Journalist and writer Spencer Ackerman says that since the rebels invaded the US Capitol, it was reported that last January 6 ended a chapter in American history, and America's most threatening enemies should no longer be understood as foreigners, which is a euphemism for Muslims, and instead looked at them as local, which is also a euphemism for white Americans of the far right.

But last January 6 - as the writer says in his article in the New York Times - is not the end of the era of September 11, 2001 as much as it is an embodiment of it.

Ackerman explained that the war on terror has made white Americans accustomed to seeing themselves as anti-terrorists, and that right-wing extremists among them can gather in militias and face little in the way of retaliation from law enforcement.

This impunity has led to cases like the one in 2016, recounted in a relatively rare criminal complaint, when members of the Kansas militia calling itself the Crusaders conspired to kill their Somali-American neighbors.

One said, "Make sure that if you start using your bow on these cockroaches, be sure to dip it in pig's blood before throwing it at them."

They considered themselves doing what America has been doing all this time, which is to fight terrorism because as patriots they cannot be terrorists.

And when foreign wars turned into disasters, the far-right faction that became part of President Donald Trump's "Make America Great Again" coalition found it;

He himself is less concerned with wars themselves than with civilized violence.

The most enduring terrorism in the United States is white terrorism, and no war can defeat it, but constant struggle can.

Ackerman believes that the era of "September 11" was also manifested in the Biden administration's reaction to the "Sixth of January", as his administration, Democratic lawmakers and security services are working to determine how to authorize the FBI in a war against "domestic extremism."

In February, a senior Justice Department official said the lack of a domestic terrorism law should not be seen as an obstacle to widespread surveillance and prosecution, because other legal definitions of terrorism "expand a lot of the powers we can use."

At the end of his article, the writer referred to what a former US Marine who stormed the Capitol said, "I am not a terrorist," and commented that the war on terrorism made this person and his ilk believe that he could not be a terrorist by nature.
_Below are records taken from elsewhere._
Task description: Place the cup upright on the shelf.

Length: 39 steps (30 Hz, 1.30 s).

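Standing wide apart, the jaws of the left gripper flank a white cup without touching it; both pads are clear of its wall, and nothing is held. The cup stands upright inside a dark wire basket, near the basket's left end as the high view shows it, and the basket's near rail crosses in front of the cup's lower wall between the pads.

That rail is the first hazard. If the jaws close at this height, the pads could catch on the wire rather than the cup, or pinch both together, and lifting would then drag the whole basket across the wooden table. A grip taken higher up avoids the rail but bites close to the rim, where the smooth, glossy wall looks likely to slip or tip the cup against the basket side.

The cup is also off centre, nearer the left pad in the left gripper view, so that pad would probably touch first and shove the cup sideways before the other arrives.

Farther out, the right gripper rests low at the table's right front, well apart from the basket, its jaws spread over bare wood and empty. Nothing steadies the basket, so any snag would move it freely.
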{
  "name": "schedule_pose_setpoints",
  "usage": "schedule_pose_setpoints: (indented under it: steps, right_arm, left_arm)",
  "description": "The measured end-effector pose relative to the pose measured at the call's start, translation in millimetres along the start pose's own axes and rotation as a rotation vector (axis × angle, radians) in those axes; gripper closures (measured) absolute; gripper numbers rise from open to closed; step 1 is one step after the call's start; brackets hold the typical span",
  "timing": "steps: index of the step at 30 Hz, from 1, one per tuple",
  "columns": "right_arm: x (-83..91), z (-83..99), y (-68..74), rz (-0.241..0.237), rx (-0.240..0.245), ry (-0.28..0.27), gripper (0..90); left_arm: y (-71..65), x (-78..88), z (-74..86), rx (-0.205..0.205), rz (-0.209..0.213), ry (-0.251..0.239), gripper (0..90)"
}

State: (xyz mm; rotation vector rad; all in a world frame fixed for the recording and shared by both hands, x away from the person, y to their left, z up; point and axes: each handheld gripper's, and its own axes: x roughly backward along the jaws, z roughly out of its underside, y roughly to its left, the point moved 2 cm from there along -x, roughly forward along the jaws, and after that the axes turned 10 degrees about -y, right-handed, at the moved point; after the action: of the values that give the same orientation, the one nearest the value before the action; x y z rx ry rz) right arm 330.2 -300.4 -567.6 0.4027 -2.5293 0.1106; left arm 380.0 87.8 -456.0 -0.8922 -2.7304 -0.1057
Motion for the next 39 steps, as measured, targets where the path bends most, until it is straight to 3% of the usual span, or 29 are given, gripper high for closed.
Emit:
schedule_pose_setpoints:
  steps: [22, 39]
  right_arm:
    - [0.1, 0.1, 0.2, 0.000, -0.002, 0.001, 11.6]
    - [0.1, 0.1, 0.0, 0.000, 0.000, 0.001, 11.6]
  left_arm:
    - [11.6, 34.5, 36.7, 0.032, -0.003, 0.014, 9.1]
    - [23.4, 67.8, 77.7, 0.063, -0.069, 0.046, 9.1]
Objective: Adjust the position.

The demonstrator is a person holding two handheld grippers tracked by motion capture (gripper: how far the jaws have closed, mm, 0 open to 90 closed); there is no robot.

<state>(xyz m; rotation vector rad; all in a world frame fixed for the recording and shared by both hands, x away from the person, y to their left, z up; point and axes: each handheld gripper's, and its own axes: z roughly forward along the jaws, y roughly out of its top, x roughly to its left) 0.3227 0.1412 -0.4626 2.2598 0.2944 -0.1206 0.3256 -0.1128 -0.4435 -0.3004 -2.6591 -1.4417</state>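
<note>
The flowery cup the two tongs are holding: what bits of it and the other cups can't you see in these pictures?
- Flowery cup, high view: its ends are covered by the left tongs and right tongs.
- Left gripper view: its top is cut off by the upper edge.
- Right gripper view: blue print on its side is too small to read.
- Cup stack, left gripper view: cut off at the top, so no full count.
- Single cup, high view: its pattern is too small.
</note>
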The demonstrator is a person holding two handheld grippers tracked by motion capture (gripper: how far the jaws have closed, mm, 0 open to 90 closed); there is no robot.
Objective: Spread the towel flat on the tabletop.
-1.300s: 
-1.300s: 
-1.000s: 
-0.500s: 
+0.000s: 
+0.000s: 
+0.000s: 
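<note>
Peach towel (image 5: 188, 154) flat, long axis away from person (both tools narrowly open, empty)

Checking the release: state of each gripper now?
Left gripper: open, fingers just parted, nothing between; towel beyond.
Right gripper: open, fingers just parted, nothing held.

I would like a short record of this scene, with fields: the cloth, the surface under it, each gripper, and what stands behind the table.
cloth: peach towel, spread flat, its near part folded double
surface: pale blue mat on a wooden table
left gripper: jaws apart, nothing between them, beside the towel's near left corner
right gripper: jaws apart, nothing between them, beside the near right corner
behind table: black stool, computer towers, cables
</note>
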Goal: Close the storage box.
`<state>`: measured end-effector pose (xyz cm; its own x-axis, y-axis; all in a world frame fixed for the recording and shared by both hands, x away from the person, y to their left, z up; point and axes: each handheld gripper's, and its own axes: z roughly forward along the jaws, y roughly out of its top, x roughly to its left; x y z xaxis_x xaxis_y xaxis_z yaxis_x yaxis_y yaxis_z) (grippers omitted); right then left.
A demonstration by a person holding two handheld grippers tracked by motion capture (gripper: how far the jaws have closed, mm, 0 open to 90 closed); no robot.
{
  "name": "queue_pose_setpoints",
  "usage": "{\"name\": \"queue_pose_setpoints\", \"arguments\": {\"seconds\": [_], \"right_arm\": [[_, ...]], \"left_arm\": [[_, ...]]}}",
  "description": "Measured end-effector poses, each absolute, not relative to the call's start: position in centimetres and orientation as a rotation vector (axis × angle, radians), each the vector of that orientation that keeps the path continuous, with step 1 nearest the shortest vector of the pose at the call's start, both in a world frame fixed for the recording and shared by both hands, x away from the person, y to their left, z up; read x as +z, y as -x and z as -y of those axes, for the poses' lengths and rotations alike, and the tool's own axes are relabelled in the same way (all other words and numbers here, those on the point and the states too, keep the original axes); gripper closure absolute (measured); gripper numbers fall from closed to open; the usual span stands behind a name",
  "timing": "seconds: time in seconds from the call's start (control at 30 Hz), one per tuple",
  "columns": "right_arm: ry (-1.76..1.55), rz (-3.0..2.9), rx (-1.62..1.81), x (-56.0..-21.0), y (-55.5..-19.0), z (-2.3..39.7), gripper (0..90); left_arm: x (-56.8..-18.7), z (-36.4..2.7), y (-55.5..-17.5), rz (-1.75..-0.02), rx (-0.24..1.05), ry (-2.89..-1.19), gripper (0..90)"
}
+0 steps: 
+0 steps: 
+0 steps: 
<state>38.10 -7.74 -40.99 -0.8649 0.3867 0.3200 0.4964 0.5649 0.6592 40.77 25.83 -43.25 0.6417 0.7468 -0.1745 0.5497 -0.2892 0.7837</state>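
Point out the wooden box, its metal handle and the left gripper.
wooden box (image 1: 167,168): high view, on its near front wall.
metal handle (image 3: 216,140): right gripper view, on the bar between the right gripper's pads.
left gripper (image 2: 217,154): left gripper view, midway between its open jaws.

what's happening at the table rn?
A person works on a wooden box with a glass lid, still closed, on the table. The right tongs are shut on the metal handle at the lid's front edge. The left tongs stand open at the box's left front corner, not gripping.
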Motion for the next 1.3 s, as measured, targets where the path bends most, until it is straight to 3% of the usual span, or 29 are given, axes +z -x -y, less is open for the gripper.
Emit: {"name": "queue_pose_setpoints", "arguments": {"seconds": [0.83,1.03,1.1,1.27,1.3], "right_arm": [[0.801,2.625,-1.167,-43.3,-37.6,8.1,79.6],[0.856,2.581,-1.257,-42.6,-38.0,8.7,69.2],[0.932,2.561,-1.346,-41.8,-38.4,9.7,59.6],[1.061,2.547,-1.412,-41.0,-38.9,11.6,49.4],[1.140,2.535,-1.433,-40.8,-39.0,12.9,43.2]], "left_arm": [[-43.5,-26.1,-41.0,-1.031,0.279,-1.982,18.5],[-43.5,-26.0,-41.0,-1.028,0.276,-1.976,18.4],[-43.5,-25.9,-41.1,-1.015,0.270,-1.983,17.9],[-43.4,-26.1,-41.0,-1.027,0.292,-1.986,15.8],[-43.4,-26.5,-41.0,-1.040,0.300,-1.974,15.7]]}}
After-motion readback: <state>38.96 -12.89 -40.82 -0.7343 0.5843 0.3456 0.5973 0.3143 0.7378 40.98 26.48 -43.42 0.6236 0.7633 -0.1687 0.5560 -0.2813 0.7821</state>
He added that the most enduring terrorism in the United States is white terrorism, and no war can defeat it, but a continuous struggle can do it.

He added that the country needs organized mass action to remove rebel allies from office and bring down structural acts of white racism, such as voter suppression laws and abolishing the institutional architecture of the War on Terror, before they threaten the lives and liberties of more Americans.

He concluded his article by saying that this is the only way, and not empty decisive statements, to end the "September 11" era.